There are two types of people in this world: those that eat breakfast and those that do not. Different things work for different people, but I am most definitely in the Must Eat Breakfast Every Day Club. One of the most frequently asked questions I get from my clients is “what do you eat for breakfast?”, so I decided to put together a list of my top 5.
1. High fiber English muffin with nut butter
This is my go to when I wake up craving something sweet. I am obsessed with Justin’s Nut Butter Honey Classic Peanut Butter. It is little pricey compared to other brands, but it is so good. I also add a good sprinkle of chia seeds for some extra protein, fiber, and heart healthy omega 3’s. Chia seeds swell in liquid and create a gel like mixture that will help you feel full and hold you over. I hope I didn’t make that sound gross because they aren’t, they are amazing.
2. Avocado toast
This is a super easy breakfast, but the avocado makes it feel more sophisticated than what it really is. I like using a hearty whole wheat bread, like Turano, and then mash a half avocado on top.
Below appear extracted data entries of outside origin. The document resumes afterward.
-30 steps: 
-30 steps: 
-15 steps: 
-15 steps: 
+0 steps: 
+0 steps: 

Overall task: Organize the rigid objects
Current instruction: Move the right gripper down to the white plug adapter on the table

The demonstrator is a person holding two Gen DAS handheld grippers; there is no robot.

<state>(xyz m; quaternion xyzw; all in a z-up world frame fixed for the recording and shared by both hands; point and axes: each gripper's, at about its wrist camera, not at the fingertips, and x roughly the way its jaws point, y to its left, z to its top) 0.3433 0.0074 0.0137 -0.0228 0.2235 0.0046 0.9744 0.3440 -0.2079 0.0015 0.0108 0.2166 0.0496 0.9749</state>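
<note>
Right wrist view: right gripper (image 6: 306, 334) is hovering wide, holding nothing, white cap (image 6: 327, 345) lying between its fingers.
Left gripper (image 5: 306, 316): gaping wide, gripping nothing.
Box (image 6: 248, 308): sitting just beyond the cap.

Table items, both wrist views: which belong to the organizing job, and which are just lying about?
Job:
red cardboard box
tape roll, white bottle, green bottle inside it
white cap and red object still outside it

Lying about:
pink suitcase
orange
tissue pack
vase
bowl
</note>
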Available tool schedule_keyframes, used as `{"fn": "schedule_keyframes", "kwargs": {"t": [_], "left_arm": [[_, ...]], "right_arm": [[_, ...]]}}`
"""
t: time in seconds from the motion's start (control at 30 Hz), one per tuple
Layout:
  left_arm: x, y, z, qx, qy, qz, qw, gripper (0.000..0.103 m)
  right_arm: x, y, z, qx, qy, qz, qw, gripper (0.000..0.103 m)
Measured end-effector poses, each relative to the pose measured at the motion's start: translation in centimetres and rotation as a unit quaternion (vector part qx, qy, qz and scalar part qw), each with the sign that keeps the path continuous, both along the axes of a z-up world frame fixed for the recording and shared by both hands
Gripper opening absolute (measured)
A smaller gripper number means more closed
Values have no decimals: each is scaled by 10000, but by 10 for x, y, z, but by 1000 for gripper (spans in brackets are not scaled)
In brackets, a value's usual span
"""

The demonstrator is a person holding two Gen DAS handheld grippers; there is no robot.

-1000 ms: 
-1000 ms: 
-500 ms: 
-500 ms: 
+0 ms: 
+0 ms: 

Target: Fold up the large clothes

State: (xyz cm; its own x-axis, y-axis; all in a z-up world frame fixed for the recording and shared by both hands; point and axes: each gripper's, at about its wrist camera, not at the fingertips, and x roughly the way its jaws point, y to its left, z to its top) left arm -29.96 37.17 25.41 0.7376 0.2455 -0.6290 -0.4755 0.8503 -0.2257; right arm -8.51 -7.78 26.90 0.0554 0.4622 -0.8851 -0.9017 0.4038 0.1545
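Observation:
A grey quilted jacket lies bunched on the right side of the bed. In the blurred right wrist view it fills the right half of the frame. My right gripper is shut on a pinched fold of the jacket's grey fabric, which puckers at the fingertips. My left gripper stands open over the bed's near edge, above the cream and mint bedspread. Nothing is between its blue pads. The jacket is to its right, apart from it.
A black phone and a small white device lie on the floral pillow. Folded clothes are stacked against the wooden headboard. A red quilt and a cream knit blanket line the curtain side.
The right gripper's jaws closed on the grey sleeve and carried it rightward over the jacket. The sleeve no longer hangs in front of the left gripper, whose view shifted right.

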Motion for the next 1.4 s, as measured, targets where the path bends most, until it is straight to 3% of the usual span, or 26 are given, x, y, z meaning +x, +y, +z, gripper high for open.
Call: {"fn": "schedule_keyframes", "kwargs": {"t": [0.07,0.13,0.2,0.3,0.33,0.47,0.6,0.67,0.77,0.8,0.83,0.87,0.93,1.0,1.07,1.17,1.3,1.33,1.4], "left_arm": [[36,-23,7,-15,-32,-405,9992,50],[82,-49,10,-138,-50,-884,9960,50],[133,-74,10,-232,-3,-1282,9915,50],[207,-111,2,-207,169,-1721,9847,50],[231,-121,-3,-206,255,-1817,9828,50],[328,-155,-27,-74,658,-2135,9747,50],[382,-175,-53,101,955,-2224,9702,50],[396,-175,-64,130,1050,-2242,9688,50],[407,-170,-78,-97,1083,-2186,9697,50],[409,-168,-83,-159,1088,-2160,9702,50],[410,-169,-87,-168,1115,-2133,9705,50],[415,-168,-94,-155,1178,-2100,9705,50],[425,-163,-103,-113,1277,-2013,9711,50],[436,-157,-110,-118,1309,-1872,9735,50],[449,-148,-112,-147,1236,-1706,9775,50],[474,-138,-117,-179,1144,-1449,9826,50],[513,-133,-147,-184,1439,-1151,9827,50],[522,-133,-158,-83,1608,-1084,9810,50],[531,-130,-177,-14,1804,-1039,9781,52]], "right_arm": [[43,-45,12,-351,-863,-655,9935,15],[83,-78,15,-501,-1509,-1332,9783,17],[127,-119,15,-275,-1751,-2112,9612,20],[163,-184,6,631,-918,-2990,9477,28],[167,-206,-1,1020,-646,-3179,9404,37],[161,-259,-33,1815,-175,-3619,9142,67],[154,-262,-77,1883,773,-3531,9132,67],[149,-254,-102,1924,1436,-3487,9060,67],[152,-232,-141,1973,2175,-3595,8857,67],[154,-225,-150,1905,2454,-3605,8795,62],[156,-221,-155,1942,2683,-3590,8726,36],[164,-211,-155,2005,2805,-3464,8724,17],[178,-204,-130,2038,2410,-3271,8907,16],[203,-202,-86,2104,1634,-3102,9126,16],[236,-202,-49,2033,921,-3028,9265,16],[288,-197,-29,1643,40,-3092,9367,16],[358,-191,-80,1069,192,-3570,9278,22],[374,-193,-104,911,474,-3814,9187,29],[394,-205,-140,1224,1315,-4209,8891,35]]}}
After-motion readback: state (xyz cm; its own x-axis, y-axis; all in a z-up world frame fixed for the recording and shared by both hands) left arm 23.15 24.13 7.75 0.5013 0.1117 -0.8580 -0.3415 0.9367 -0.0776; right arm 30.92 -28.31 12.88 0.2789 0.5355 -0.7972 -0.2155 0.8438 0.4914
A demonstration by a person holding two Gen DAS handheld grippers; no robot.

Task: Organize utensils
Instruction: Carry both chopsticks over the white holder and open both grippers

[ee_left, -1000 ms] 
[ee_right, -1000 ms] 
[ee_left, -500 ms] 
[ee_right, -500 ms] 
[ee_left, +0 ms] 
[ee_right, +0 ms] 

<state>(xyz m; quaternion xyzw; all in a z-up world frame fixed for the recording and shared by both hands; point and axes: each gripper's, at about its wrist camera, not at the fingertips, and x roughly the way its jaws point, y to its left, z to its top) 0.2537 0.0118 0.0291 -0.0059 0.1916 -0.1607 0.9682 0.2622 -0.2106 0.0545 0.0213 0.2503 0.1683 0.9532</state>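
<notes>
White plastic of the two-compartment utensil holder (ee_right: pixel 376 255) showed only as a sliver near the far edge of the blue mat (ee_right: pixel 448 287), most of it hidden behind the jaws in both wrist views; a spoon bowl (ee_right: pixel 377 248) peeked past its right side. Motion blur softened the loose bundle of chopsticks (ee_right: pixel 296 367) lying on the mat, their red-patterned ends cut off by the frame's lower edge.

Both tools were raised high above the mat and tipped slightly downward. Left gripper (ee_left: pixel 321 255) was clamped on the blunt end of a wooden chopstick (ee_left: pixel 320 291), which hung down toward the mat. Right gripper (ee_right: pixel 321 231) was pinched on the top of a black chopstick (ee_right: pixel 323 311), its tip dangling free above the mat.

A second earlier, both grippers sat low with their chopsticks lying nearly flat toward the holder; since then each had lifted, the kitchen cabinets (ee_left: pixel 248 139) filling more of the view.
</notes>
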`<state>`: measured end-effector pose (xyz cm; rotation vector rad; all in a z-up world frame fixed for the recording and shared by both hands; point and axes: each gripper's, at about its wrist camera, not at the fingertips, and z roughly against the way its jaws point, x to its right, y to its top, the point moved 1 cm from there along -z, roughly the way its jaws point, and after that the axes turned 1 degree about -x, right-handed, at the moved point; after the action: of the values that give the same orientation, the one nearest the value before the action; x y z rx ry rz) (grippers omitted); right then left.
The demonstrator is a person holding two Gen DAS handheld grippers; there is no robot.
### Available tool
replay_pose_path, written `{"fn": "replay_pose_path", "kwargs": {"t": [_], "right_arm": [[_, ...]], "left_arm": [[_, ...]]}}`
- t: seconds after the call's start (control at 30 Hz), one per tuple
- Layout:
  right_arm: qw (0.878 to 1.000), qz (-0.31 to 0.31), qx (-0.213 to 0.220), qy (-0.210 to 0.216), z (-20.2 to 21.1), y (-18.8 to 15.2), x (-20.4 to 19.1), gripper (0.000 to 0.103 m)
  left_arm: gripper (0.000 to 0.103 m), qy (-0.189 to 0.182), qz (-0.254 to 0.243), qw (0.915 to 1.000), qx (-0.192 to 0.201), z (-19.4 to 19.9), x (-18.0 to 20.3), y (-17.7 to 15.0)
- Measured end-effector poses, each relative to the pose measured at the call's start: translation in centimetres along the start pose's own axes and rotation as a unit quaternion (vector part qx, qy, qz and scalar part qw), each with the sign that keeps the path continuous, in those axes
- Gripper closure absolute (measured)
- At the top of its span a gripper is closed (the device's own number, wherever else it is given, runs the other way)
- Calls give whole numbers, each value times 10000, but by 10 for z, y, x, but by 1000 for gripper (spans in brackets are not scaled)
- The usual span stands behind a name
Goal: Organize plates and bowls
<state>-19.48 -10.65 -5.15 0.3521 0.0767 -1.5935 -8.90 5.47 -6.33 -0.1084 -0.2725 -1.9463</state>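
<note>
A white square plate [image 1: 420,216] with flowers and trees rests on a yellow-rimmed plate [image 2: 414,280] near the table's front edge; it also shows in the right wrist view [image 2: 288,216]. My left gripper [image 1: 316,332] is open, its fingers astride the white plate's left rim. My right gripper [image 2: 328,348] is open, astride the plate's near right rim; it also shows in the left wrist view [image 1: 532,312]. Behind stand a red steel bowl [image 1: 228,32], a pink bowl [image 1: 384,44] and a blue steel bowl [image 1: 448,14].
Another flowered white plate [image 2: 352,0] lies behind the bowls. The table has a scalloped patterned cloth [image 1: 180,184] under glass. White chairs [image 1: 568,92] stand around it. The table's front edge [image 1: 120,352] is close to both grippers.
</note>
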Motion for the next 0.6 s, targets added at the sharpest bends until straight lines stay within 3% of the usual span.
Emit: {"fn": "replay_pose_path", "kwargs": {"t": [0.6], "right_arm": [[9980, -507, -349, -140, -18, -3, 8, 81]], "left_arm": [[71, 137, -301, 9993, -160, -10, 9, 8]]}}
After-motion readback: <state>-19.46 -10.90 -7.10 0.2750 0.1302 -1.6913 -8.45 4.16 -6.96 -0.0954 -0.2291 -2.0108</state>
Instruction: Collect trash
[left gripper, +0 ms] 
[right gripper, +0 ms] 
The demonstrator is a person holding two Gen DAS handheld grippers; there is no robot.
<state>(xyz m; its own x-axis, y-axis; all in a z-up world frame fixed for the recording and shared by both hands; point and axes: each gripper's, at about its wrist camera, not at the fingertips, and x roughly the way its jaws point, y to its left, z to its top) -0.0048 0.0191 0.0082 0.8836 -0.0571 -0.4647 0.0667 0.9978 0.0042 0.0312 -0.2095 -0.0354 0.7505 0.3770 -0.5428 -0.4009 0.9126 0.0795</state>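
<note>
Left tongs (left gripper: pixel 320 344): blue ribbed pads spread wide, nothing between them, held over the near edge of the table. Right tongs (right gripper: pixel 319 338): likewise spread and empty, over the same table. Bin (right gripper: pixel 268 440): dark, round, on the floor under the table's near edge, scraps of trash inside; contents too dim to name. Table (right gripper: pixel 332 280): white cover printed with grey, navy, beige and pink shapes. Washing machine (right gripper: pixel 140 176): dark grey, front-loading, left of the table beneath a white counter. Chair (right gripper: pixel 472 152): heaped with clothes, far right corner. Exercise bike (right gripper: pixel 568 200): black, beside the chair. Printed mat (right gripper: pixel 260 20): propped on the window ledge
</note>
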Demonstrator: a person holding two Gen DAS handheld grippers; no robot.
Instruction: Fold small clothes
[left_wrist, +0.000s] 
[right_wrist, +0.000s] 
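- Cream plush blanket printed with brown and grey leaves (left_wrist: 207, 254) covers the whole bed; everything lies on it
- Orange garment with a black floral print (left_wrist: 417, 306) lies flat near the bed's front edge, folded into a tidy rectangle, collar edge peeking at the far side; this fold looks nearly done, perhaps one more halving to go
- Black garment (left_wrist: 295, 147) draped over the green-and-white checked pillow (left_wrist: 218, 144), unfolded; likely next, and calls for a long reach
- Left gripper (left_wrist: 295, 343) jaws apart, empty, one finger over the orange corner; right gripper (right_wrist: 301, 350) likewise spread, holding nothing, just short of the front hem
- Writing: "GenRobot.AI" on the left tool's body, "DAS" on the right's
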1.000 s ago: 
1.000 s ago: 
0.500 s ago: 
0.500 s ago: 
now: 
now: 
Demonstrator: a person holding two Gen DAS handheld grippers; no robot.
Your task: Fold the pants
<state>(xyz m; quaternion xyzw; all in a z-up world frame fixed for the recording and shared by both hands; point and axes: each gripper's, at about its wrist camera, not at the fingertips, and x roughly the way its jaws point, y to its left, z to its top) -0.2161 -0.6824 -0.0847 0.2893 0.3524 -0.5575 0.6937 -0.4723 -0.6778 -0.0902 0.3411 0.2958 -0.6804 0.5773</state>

If I am feeling extra fancy, I will add a sprinkle of kosher salt, radish slices (or any other veg), a squeeze of fresh lime, and a drizzle of sriracha. A whole avocado can be close to 300 calories so be careful with how much you use!
3. Bagel thin with fried egg, Laughing Cow cheese, and greens.
In case you haven’t noticed, I really like having some sort of bread in the morning. A whole bagel can be a bit much, but I recently discovered Thomas Everything Bagel Thins and they are the absolute best! One bagel is 110 calories and you get 5 grams of protein and 5 grams of fiber. I load it up with one fried egg, a Laughing Cow Cheese wedge, and greens (whatever is in the fridge- arugula, spring mix, kale, or spinach). Sometimes it gets messy.
4. Mini Egg Omelets from Skinnytaste (Anyone else have a major girl crush on Gina?)
Not only are these mini omelets super easy to make, but you can also make them ahead of time and just pop them in the microwave for a quick minute before you run out the door. This recipe is completely customizable and you can make it with lots of different veggies, meats, and cheeses.
5. Yogurt with cereal and chia seeds.
When I say yogurt, what I really mean is Siggi’s Icelandic-style yogurt. It really packs in the protein and unlike other flavored yogurt, there is very little sugar and no artificial sweeteners. The sugar in Siggi’s comes from that natural occurring lactose (which is in all yogurt) and real fruit (not flavoring). I like to add a sprinkle of chia seeds and some cereal (Barbara’s Puffins Cereal is my current favorite) for a little crunch. This makes for an easy breakfast on the go or for a snack later on in the day.
Lastly , timing (because you all love to ask about this as well). The timing of my breakfast really depends on when I am working out for the day. If I take an early morning class I usually have a small handful of nuts when I get up and then my normal breakfast when I get home. Nothing gets me through a hard workout like dreaming about what I am going to make for breakfast as soon as I get home. I’m sure I can’t be the only that does this, right? And if I am working out later in the day, I typically eat within an hour of getting up.